WORK TASK: Everything in the records below should be set down again, word for word.

LISTED RECORDS:
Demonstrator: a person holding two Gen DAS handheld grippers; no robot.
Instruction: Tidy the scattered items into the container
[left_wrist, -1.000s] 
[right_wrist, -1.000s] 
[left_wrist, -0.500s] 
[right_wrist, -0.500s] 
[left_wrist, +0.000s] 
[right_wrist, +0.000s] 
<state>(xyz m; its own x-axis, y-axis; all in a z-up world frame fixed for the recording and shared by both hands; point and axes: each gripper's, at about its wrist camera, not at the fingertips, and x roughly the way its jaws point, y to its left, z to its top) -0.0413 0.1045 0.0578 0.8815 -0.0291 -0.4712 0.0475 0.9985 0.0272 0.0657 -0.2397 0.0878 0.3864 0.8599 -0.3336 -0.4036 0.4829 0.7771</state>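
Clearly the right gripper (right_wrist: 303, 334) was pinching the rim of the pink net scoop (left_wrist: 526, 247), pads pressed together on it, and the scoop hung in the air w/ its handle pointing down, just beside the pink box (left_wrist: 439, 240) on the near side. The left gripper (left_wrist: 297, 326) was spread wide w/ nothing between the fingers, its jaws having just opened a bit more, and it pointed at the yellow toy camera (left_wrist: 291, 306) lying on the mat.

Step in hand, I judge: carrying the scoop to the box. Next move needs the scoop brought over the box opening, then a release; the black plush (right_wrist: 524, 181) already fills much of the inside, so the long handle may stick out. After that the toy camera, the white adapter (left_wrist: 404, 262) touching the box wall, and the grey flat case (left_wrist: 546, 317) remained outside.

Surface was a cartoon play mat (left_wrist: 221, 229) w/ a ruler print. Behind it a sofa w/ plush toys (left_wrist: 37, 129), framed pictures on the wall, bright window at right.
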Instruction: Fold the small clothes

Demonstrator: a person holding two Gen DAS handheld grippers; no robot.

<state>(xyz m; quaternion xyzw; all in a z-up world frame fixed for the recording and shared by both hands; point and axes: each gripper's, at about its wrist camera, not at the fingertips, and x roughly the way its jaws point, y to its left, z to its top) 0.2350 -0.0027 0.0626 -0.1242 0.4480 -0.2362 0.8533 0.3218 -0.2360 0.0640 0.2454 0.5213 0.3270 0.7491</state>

OUTPUT OF THE EXERCISE:
Demonstrator: a person holding two Gen DAS handheld grippers; no robot.
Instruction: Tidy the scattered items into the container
[left_wrist, -1.000s] 
[right_wrist, -1.000s] 
[left_wrist, -0.500s] 
[right_wrist, -0.500s] 
[left_wrist, +0.000s] 
[right_wrist, +0.000s] 
<state>(xyz m; its own x-axis, y-axis; all in a z-up world frame fixed for the recording and shared by both hands; point and axes: each gripper's, at about its wrist camera, not at the fingertips, and x roughly the way its jaws point, y to its left, z to its top) -0.0413 0.1045 0.0578 0.8815 -0.0291 -0.4712 0.0475 0.9985 0.0272 0.0657 -0.2397 0.0878 0.3864 0.8599 -0.3336 -0.4036 0.4829 0.7771</state>
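Clearly the right gripper (right_wrist: 303, 334) was pinching the rim of the pink net scoop (left_wrist: 526, 247), pads pressed together on it, and the scoop hung in the air w/ its handle pointing down, just beside the pink box (left_wrist: 439, 240) on the near side. The left gripper (left_wrist: 297, 326) was spread wide w/ nothing between the fingers, its jaws having just opened a bit more, and it pointed at the yellow toy camera (left_wrist: 291, 306) lying on the mat.

Step in hand, I judge: carrying the scoop to the box. Next move needs the scoop brought over the box opening, then a release; the black plush (right_wrist: 524, 181) already fills much of the inside, so the long handle may stick out. After that the toy camera, the white adapter (left_wrist: 404, 262) touching the box wall, and the grey flat case (left_wrist: 546, 317) remained outside.

Surface was a cartoon play mat (left_wrist: 221, 229) w/ a ruler print. Behind it a sofa w/ plush toys (left_wrist: 37, 129), framed pictures on the wall, bright window at right.
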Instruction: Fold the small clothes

Demonstrator: a person holding two Gen DAS handheld grippers; no robot.

<state>(xyz m; quaternion xyzw; all in a z-up world frame fixed for the recording and shared by both hands; point and axes: each gripper's, at about its wrist camera, not at the fingertips, and x roughly the way its jaws point, y to its left, z to its top) 0.2350 -0.0027 0.0626 -0.1242 0.4480 -0.2362 0.8533 0.3218 -0.2360 0.0640 0.2454 0.5213 0.3270 0.7491</state>

Nothing else is needed to complete this exercise.